■ What the task requires ■
Transcribe the lines below verbatim, skipping the images.
★ ★ ★ ★
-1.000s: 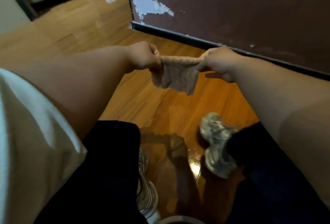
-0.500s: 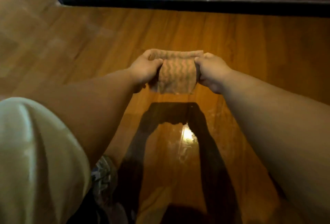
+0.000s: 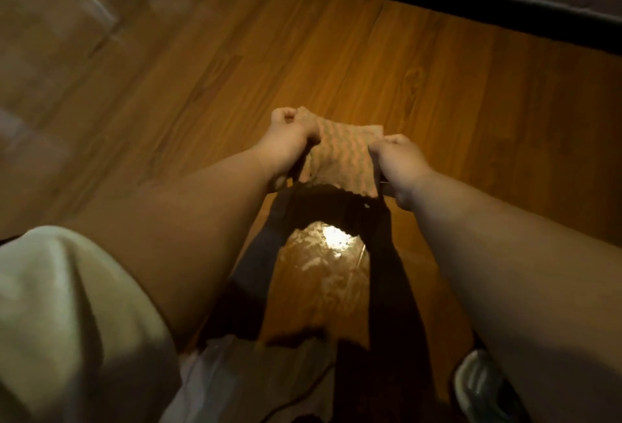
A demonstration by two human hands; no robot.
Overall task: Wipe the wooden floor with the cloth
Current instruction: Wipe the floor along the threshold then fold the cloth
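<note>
A small cloth [image 3: 343,156] with a wavy pink and grey pattern is stretched between both hands above the wooden floor [image 3: 235,62]. My left hand [image 3: 291,138] pinches its left edge with curled fingers. My right hand [image 3: 399,165] grips its right edge the same way. The cloth hangs low over the boards; whether its lower edge touches them I cannot tell. Dark shadows of my arms fall on the floor just below it.
A dark baseboard [image 3: 471,1] and wall run along the top right. A glossy patch [image 3: 331,247] on the floor reflects light between my arms. My shoe [image 3: 484,385] shows at the bottom right, a pale sleeve [image 3: 67,321] at the bottom left.
The view has tipped further down and rotated. Both hands have lowered the stretched cloth toward the floor, still holding its two edges.
</note>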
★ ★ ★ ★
■ Written response ■
-1.000s: 
-0.500s: 
+0.000s: 
A demonstration by two human hands; no robot.
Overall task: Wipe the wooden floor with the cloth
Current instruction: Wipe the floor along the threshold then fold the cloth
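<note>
A small cloth [image 3: 343,156] with a wavy pink and grey pattern is stretched between both hands above the wooden floor [image 3: 235,62]. My left hand [image 3: 291,138] pinches its left edge with curled fingers. My right hand [image 3: 399,165] grips its right edge the same way. The cloth hangs low over the boards; whether its lower edge touches them I cannot tell. Dark shadows of my arms fall on the floor just below it.
A dark baseboard [image 3: 471,1] and wall run along the top right. A glossy patch [image 3: 331,247] on the floor reflects light between my arms. My shoe [image 3: 484,385] shows at the bottom right, a pale sleeve [image 3: 67,321] at the bottom left.
The view has tipped further down and rotated. Both hands have lowered the stretched cloth toward the floor, still holding its two edges.
</note>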

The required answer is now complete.